• **WHAT YOU SHOULD DO**
For the listing below, give the count of lines containing "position", and no other text.

• **STORED DATA**

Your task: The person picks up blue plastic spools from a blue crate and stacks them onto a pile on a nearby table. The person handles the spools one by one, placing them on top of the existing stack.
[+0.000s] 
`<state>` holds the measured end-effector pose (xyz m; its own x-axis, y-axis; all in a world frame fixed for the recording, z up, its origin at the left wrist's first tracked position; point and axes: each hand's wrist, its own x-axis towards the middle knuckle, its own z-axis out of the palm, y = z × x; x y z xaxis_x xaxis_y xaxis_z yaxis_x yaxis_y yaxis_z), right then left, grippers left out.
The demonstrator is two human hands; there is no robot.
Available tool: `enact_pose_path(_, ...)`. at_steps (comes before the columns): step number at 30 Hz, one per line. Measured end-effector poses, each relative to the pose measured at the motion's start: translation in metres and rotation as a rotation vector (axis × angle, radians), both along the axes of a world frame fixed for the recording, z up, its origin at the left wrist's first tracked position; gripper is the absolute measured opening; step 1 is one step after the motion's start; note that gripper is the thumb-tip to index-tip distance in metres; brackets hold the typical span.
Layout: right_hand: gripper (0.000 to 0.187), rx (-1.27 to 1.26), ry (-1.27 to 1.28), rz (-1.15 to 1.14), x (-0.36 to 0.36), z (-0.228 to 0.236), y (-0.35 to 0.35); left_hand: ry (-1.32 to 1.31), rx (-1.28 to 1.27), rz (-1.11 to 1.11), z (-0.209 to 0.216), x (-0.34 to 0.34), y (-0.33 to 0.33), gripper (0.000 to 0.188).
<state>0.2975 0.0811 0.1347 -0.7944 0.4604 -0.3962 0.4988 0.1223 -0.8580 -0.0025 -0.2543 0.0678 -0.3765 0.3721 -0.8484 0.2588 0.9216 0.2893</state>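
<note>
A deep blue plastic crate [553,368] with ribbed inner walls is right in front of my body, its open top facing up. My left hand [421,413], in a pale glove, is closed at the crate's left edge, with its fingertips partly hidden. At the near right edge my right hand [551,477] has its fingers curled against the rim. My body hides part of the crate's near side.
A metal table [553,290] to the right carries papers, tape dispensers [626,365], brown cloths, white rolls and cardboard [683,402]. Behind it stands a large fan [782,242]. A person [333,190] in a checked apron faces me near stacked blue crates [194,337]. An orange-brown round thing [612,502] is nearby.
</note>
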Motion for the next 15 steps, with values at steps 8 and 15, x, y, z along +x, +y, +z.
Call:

• **RESPONSE TO THIS TASK**
2